Ces incidents soulignent la fréquence et l'intensité croissantes de tels événements, qui sont attribués à la hausse des températures et à l'évolution des précipitations. Agnès Benassy-Quere, gouverneure adjointe de la Banque centrale française, a souligné que ces vagues de chaleur estivales et ces feux de forêt font partie d'un ensemble plus large d'événements météorologiques extrêmes.
Elle a noté que de tels événements entraînent des coûts économiques importants pour les ménages, les entreprises et les gouvernements. Selon les données de l'Agence européenne pour l'environnement, les catastrophes liées au climat dans l'UE entre 2021 et 2024 ont causé plus de 200 milliards d'euros de dommages économiques. Les compagnies d'assurance font face à une pression croissante alors qu'elles s'adaptent aux nouvelles réalités du risque climatique. Certaines ont augmenté de manière significative les primes, tandis que d'autres ont commencé à retirer la couverture des zones à haut risque.

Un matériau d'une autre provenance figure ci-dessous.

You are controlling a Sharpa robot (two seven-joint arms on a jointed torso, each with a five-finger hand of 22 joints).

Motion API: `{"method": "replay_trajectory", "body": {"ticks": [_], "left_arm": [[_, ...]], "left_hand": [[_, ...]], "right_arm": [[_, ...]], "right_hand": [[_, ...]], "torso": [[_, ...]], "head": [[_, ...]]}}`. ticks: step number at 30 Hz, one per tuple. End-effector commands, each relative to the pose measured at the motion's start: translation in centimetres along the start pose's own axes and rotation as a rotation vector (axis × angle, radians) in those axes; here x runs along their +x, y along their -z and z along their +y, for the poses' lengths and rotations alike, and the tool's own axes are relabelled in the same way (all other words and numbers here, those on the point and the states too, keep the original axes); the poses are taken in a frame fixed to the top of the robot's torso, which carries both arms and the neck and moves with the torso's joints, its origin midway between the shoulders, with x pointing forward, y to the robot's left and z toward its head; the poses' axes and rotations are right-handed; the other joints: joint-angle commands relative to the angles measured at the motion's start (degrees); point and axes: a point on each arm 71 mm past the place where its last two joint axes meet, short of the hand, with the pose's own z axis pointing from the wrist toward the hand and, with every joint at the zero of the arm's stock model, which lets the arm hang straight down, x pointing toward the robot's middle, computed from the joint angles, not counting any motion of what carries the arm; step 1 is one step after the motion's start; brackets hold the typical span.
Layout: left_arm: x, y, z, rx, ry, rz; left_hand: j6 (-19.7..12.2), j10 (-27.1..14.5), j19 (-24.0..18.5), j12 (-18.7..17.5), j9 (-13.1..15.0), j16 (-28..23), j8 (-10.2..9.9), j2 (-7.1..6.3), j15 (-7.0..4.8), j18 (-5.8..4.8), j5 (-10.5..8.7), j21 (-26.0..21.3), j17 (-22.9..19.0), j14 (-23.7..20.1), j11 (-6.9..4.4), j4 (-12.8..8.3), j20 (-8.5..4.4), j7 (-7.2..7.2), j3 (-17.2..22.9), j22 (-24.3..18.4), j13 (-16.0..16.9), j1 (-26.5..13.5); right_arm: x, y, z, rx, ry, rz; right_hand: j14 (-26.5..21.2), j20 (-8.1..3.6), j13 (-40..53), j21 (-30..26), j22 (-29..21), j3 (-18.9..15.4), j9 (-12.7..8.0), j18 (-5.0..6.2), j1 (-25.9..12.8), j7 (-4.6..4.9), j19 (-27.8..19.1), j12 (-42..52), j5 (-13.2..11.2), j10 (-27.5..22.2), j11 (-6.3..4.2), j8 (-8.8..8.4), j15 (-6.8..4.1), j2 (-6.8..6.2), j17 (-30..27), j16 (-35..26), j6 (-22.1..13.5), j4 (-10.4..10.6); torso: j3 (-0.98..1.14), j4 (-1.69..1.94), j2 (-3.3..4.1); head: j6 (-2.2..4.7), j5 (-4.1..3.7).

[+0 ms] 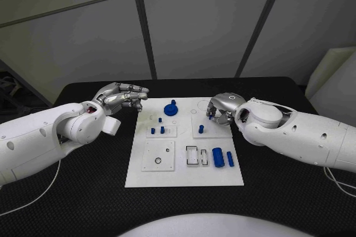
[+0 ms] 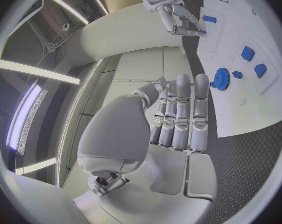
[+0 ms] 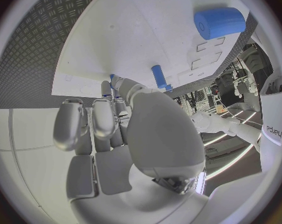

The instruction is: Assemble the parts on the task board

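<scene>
the task board (image 1: 185, 175) lay flat in the middle of the black table (image 1: 74, 206), long side running away from the robot. on its far end stood a blue gear (image 1: 171, 110) with a small knob on top; in the left wrist view the same gear (image 2: 222, 78) sat near the board's edge. just nearer the robot, small blue pegs (image 1: 157, 129) stood upright in a raised square tile, and a single blue peg (image 1: 201, 128) stood in the neighbouring tile to the right. further toward the robot, on the right half of the board, a thick blue cylinder (image 1: 218, 157) lay on its side with a thinner blue pin (image 1: 231, 159) just beside it — both next to some rectangular outlined slots. the left hand (image 1: 122, 98) hovered beside the board's far left corner, off the plate, its fingers (image 2: 181, 114) curled in side by side with nothing between them. the right hand (image 1: 221, 109) hung over the far right part of the board, fingers pointing down near the single peg; in the right wrist view a small blue piece (image 3: 113, 78) showed at the fingertips — whether it was pinched or merely touched, could not tell.
</scene>
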Motion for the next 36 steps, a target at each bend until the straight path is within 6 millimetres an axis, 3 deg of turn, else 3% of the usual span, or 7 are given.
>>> {"method": "replay_trajectory", "body": {"ticks": [1, 10, 20, 25, 29, 32, 36], "left_arm": [[0.1, -0.1, -0.1, 0.012, 0.009, 0.011], [0.0, -0.1, -0.1, 0.01, 0.009, 0.011], [0.3, -0.3, -0.1, 0.015, 0.01, 0.013], [0.5, -0.4, -0.1, 0.02, 0.011, 0.015], [0.8, -0.6, -0.1, 0.023, 0.013, 0.018], [1.0, -0.8, -0.1, 0.025, 0.014, 0.02], [1.3, -1.0, -0.1, 0.026, 0.014, 0.019]], "left_hand": [[-0.32, -0.24, -0.31, 0.16, -0.07, -0.34, 0.26, 0.6, 0.12, 1.91, 0.01, -0.11, -0.05, -0.44, -0.04, -0.06, -0.07, 0.11, -0.39, -0.05, 0.08, 0.13], [-0.64, -0.64, -0.4, 0.37, -0.16, -0.5, 0.24, 0.68, 0.22, 1.9, 0.01, -0.32, -0.25, -0.63, 0.11, -0.12, -0.01, 0.28, -0.46, -0.15, 0.14, 0.16], [-0.72, -0.75, -0.42, 0.44, -0.18, -0.53, 0.25, 0.73, 0.26, 1.89, 0.01, -0.37, -0.31, -0.66, 0.15, -0.11, 0.02, 0.33, -0.49, -0.18, 0.17, 0.14], [-0.75, -0.8, -0.43, 0.5, -0.19, -0.55, 0.26, 0.76, 0.28, 1.89, 0.02, -0.41, -0.35, -0.68, 0.17, -0.09, 0.04, 0.35, -0.51, -0.2, 0.18, 0.11], [-0.76, -0.82, -0.44, 0.51, -0.19, -0.55, 0.27, 0.78, 0.29, 1.89, 0.02, -0.42, -0.36, -0.68, 0.18, -0.09, 0.04, 0.36, -0.51, -0.2, 0.19, 0.1], [-0.76, -0.84, -0.45, 0.57, -0.19, -0.57, 0.3, 0.82, 0.3, 1.88, 0.01, -0.46, -0.39, -0.7, 0.19, -0.06, 0.06, 0.37, -0.53, -0.22, 0.21, 0.07], [-0.77, -0.88, -0.46, 0.66, -0.2, -0.58, 0.34, 0.79, 0.33, 1.88, 0.01, -0.51, -0.43, -0.7, 0.2, -0.03, 0.09, 0.37, -0.61, -0.25, 0.24, -0.01]], "right_arm": [[-0.8, 0.4, 0.1, -0.002, -0.004, -0.069], [-1.7, 1.4, 1.3, -0.041, -0.038, -0.11], [-2.9, 2.1, 5.5, -0.152, -0.098, -0.143], [-3.1, 1.9, 7.5, -0.204, -0.124, -0.143], [-3.0, 1.5, 9.4, -0.248, -0.143, -0.125], [-2.6, 1.0, 10.5, -0.27, -0.154, -0.102], [-1.4, 0.7, 11.8, -0.294, -0.171, -0.068]], "right_hand": [[2.97, 0.03, 0.1, 0.28, 0.12, 0.19, -0.03, -0.72, -0.54, 0.01, 0.16, -0.39, 0.18, 0.78, -0.2, -0.14, -0.35, 0.0, 0.09, 0.34, 0.33, -0.22], [2.98, 0.02, 0.13, 0.61, 0.49, 0.42, -0.04, -0.75, -0.91, -0.02, 0.13, -0.6, 0.54, 0.86, -0.21, -0.18, -0.36, 0.02, 0.17, 0.62, 0.39, -0.34], [3.0, 0.01, 0.16, 0.91, 0.82, 0.71, -0.06, -0.77, -1.22, 0.01, 0.06, -0.84, 1.11, 0.9, -0.19, -0.27, -0.34, 0.02, 0.34, 1.01, 0.38, -0.54], [3.0, 0.0, 0.16, 0.98, 0.88, 0.82, -0.07, -0.77, -1.29, 0.04, 0.03, -0.92, 1.28, 0.91, -0.17, -0.3, -0.32, 0.04, 0.39, 1.12, 0.36, -0.62], [3.0, 0.0, 0.17, 0.99, 0.89, 0.85, -0.07, -0.76, -1.31, 0.05, 0.01, -0.94, 1.32, 0.91, -0.16, -0.31, -0.32, 0.05, 0.4, 1.15, 0.36, -0.64], [3.0, 0.0, 0.17, 0.97, 0.86, 0.85, -0.07, -0.76, -1.32, 0.06, -0.01, -0.95, 1.34, 0.91, -0.16, -0.31, -0.32, 0.04, 0.39, 1.16, 0.36, -0.65], [2.99, 0.0, 0.17, 0.93, 0.8, 0.87, -0.08, -0.74, -1.36, 0.07, -0.05, -0.98, 1.37, 0.9, -0.14, -0.33, -0.31, 0.04, 0.33, 1.12, 0.34, -0.67]], "torso": [[-0.01, -0.01, -0.02], [-0.06, 0.03, -0.02], [-0.1, 0.08, 0.0], [-0.12, 0.12, 0.01], [-0.26, 0.28, 0.01], [-0.21, 0.12, 0.06], [-0.26, 0.18, 0.07]], "head": [[0.1, -0.08], [0.05, 0.1], [-0.06, 0.8], [-0.22, 1.7], [-0.36, 2.58], [-0.42, 3.43], [-0.69, 4.17]]}}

Pendant ce temps, les assureurs immobiliers dans les zones côtières de l'Italie ont vu leurs primes augmenter jusqu'à 25% en raison de tempêtes et d'inondations plus fréquentes. 8% en 2025, tandis que les primes pour la couverture des catastrophes climatiques, à l'exclusion des incendies de forêt, ont augmenté de 66%. Malgré cela, la plupart des résidents en France peuvent toujours obtenir une assurance habitation sans difficulté. Cependant, certaines villes sont déjà confrontées à des défis, l'assurance devenant plus difficile à obtenir ou de plus en plus inaccessible.
Cette lacune constitue un défi important pour les décideurs politiques, qui doivent décider s'ils doivent intervenir en subventionnant les coûts d'assurance et ainsi alourdir les budgets nationaux, ou bien laisser les individus faire face au risque de perdre la protection contre les inondations ou les incendies qui détruisent leurs maisons. La menace croissante a incité la Banque centrale européenne et l'Eiopa à demander à la Commission européenne d'assumer un rôle plus actif. Ils préconisent la mise en place d'un système d'assurance paneuropéen et d'un fonds public pour les catastrophes naturelles. De telles mesures pourraient aider à atténuer la pression financière sur les secteurs privé et public, en assurant une plus grande résilience face aux futures crises liées au climat.